Thursday, 27 June 2019

Midsummer malaise

Midsummer has been and gone, plans have been made and ditched, job applications sent and rejected.
I've been in the exam hall pretty much full-time which is exhausting even though I enjoy it.
I'm making myself go running even though I don't really feel like it. The loss of desire to run is such that I have put in my diary the date by which I need to withdraw from Autumn 100; I'm not sure I have any business on a 100 miler race this year.
It's hard going at the moment.

On a positive note the results from my last DXA scan show there is some improvement in my hips although my spine continues to deteriorate albeit more slowly. My GP says keep running as it seems to be having a beneficial effect on my hips at least.
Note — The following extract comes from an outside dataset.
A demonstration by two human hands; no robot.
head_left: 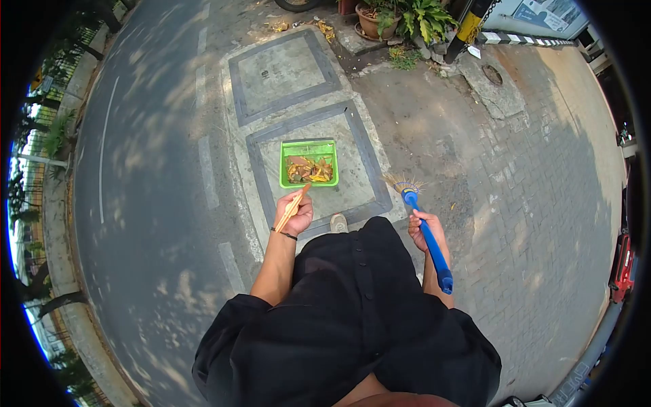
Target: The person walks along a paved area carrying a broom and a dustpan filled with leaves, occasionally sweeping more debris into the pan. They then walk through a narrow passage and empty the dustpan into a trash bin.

I've stopped thinking about trying to focus on this year's races. OCC is now a day out in the mountains rather than an A race to seriously prepare for. I'm such a long way from being physically or mentally in the right place there's simply no point in having any goals other than to get round.  Instead I'm looking ahead to next year: perhaps 2020 is time to attempt some challenges rather than enter races. In light of which I'm off to some mountains to assess whether something I have in mind is achievable. Hopefully a couple of days away from everything and doing something challenging will help reset mind and body too.
onwards and upwards


2 comments:

Saul Bee said...

Sometimes it is just a matter of hanging on and making it through to the other side and you never know what it is that will click and start to make everything move in the right direction.
Intrigued to hear what your 2020 challenge will be

Sinead said...

In the light of a few (mis)adventures during the summer, my 2020 challenge is currently under review. It might not even be a formal event- doing something with no particular time pressure would be nice.